JAKARTA, PCplus – “Sebagus mana sebuah sistem, pasti ada bolongnya. Contohnya Amazon, kena (serangan) Heartbleed juga,” kata Erwin Kuncoro (Chief Executive Office, Virtus Technology Indonesia) mengawali seminar sehari Virtus Security Day 2014 di Jakarta tadi pagi (13/5/2014). Hari itu Virtus mengundang para pelanggan dan calon pelanggannya untuk berdiskusi dan memperoleh update tentang tren keamanan Internet dan strategi terbaik untuk menangkal ancaman informasi saat ini dan di masa depan.
Ini adalah tahun kedua penyelenggaraan Virtus Security Day. Dikatakan oleh Erwin, tahun ini Virtus berusaha memberikan insight-insight dan tools bagi para peserta dengan harapan dapat menghadirkan referensi strategi keamanan TI yang sesuai dengan kebutuhan organisasi masing-masing.

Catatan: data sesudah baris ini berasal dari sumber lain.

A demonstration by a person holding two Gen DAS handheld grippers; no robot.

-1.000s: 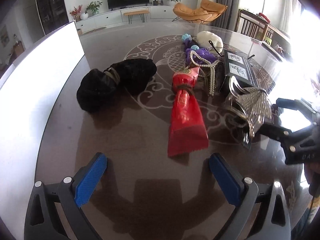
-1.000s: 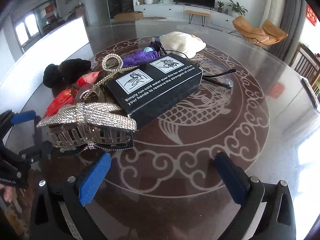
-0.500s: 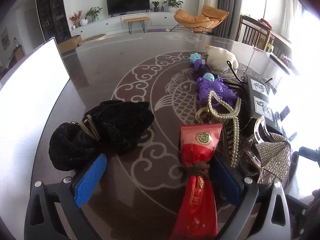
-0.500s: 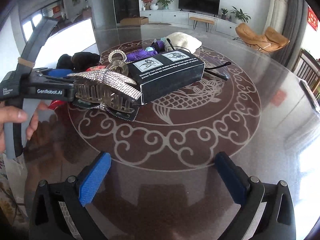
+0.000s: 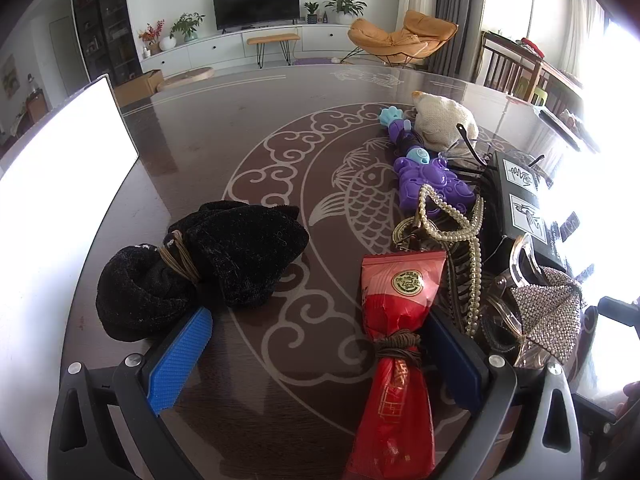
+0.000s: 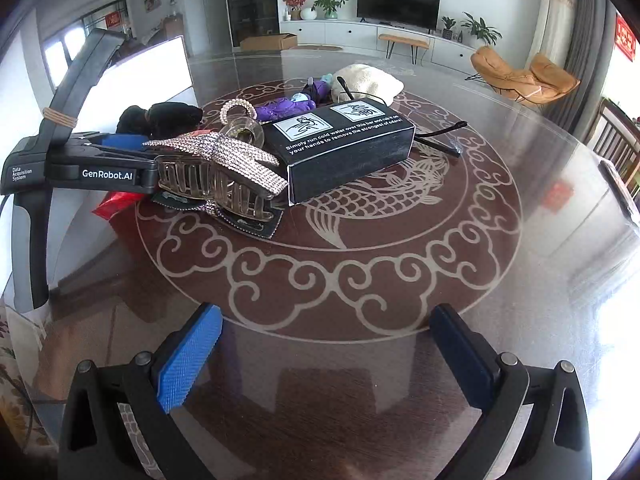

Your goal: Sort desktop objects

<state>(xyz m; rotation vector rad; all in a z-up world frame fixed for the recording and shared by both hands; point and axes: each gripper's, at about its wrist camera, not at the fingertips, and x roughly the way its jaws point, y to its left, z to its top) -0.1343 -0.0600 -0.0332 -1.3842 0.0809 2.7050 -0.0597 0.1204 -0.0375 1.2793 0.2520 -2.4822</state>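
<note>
The left gripper, spread wide, straddles a crinkly red packet on the glossy bench, a black velvet pouch beside its left pad. The right gripper, also spread, holds nothing above open bench before a rhinestone clip and matte black box.

My left gripper sits low over the table, fingers spread wide, blue pads facing inward; from the right wrist view I see it side-on, reaching in from the left. My right gripper hangs back above the tabletop, jaws wide apart, nothing between its pads.
</note>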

Ancaman, kata Henry Wirajaya dari Check Point, sudah menjadi komoditas saat ini. Sebab membuatnya mudah, karena perangkatnya tersedia untuk dibeli. “Cukup beli tools,
misalnya untuk ancaman zero day. Untuk Adobe Reader harganya US$ 5000, paling murah. Kalau zero day untuk iOS paling mahal, US$ 100 ribu, karena itu Apple jarang diserang (dibandingkan yang lain),” jelas Henry.
Karena itulah, kata perusahaan sebenarnya kini membutuhkan sekuriti yang modular, aman dan gesit. “Kebanyakan perusahaan memang sudah menggunakan firewall, tapi perlu juga mengenali ancaman melalui threat intelligence,” kata Henry.

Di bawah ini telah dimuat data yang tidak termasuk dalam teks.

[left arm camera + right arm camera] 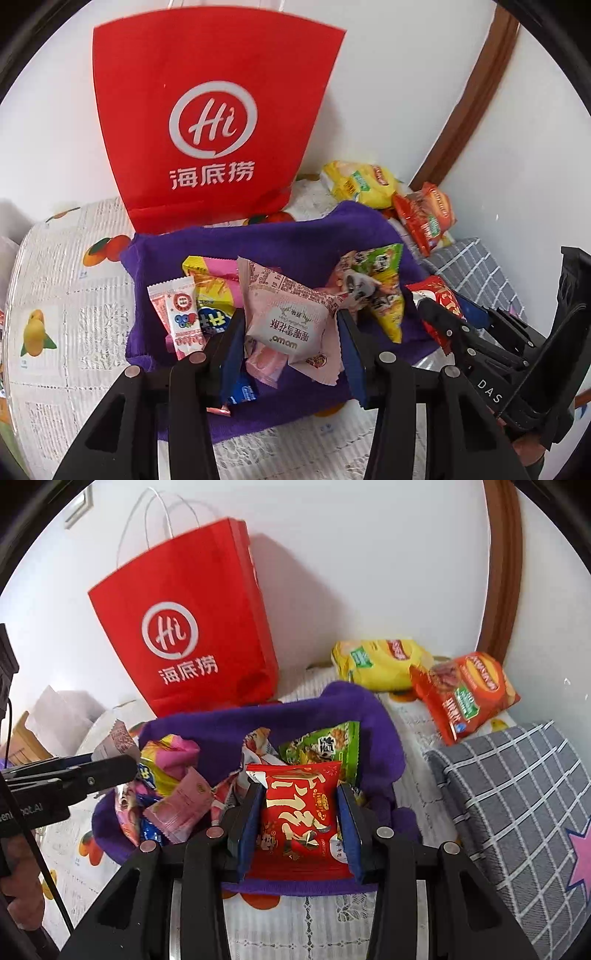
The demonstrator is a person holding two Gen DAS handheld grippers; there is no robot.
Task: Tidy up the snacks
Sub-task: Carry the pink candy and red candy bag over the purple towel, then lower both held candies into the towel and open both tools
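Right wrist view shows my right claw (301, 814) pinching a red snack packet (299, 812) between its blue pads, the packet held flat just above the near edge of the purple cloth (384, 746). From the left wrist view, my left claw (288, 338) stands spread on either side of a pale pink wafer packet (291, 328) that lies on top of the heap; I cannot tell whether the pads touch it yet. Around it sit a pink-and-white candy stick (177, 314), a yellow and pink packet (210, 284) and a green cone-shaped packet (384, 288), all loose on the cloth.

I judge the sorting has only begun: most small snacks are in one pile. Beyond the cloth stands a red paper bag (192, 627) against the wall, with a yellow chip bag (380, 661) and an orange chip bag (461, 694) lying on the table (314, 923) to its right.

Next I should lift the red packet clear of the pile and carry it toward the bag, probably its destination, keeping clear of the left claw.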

Henry lalu menjelaskan konsep software-defined protection (SDP) yang diajukan oleh Check Point. SDP, jelas Henry, merupakan cetak biru, best practice untuk sekuriti. Ini adalah arsitektur keamanan untuk menghadapi berbagai ancaman saat ini dan masa depan, yang sederhana, fleksibel dan merupakan perlindungan real-time.
Check Point, kata Henry, mengategorikan sekuriti dalam tiga layer, yakni enforcement (penegakan), kontrol dan manajemen. Enforcement pada dasarnya melakukan inspeksi, dan kontrol menggunakan segmentasi, Sementara manajemen punya tiga sifat, yakni modularias, otomasi dan visibilitas.
“Segmentasi ini adalah perimeter baru. Pisah-pisahkan berdasarkan fungsi dan kebijakan. Lalu lakukan group segment, baru konsolidasi,” urai Henry. Perusahaan juga perlu mengenali ancaman yang perlu dicegah, kata Henry.